Treating MTPE as just a brief manual revision of the automatically generated translation before the end user delivery would never let us achieve the results mentioned by eBay’s Senior Director of Machine Translation and Geo Expansion, Hassan Sawaf: “As we’ve rolled out our MT capabilities, and even before a lot of the education and outreach we plan to do, we’ve quickly increased the number of Russian users we see using these features by 50 %”.
For Russian, which is an inflectional language with a complex structure and high morphological demands, every single MT segment has to undergo a multi-stage processing sequence with several linguists working on it in turns.
– Together with the client we developed a comprehensive guideline on the language specific conventions of MTPE, and made sure that each member of the team was adhering to it. This guide was continuously being updated.
– Each MT-segment was processed with a usual 4-step TEP+QA worfkflow, modified for the project: MT-editor/2nd editor/proofreader/QA specialist performing automated checks.

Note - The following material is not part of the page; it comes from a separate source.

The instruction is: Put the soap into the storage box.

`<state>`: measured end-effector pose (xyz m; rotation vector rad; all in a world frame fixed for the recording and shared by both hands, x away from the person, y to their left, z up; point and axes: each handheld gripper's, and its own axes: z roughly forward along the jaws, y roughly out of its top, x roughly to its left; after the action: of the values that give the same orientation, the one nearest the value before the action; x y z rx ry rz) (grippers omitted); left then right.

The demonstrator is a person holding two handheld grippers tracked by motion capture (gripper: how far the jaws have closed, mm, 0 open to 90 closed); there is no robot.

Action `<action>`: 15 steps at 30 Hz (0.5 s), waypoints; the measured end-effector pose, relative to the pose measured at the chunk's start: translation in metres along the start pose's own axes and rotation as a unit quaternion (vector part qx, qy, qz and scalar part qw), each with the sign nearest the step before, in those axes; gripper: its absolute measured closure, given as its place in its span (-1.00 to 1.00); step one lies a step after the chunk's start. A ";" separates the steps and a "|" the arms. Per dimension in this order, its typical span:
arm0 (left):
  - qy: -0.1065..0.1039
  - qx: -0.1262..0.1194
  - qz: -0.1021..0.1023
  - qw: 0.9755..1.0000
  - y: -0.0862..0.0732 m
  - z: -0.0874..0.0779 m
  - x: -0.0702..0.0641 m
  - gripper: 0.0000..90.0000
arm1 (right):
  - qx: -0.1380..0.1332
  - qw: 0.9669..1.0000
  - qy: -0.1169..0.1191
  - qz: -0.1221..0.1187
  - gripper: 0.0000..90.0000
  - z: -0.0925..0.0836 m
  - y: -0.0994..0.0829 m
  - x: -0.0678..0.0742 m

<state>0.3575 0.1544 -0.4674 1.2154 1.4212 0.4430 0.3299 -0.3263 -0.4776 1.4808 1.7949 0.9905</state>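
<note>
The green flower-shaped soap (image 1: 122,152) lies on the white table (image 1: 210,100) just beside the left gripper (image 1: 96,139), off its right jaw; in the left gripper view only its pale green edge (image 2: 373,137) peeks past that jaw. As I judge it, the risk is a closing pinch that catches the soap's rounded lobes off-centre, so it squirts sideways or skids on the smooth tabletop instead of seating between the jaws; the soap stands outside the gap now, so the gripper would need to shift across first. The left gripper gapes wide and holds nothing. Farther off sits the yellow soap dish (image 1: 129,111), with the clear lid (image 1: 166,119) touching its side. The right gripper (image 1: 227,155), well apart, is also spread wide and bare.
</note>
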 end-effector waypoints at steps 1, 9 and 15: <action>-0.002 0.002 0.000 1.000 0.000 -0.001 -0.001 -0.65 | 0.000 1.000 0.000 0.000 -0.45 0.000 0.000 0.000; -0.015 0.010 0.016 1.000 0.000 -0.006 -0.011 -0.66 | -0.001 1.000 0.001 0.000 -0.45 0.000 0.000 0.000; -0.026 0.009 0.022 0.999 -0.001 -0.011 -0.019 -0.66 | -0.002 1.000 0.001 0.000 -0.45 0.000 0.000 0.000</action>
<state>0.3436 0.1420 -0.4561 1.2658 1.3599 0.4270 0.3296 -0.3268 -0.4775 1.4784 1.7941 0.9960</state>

– Resources for each of these steps were tested through a special procedure, adapted for the project specifics. (The content we worked on was meant not for human users, but for the MT engine’s training.)
So this ride was even more complex than a standard localization cycle. Then why bother complicating time-tested processes, get paid less, and not just “translate from scratch”, as usual? The answer is, MT is not as black as it is sometimes painted. Judging from the experience with such major accounts as eBay, Cisco and Dell, we do believe that MT is good. But it is certainly not yet capable of replacing HT: if our goal is the client’s satisfaction, there’s always a job to do for human experts.
We especially doubt that any MT engine can be trained well enough to produce a near final-quality translation for Russian and other complex languages. As recent article by Memsourcestates, “Russian, Polish and Korean have lower MT leverage rates, below 40% or even 20% fuzzy matches and 5% complete matches.”
Back to the eBay case, we think the 50% increase in the number of Russian users was achievedmostly because the content was translated. And although MT is not a universal remedy, implementing it played the key role in the success of this particular case.
In many other cases, it’s better to have no translation than a poor one (which raw MT output usually constitutes).
For a lower standard often referred to as “fit for purpose”, light PE may suffice, which aims to make the MT output “simply understandable”. However, in our 5+ years of MTPE practice we’ve never faced an actual project with Light MTPE demands. On the contrary, those of our clients who utilise MT, tend to present some of the highest quality expectations. This is probably because they’re putting so much effort into MT deployment, including engine training, output evaluation, analytics, statistics, not to mention the actual PE work for each language involved. Consequently, highest quality is expected.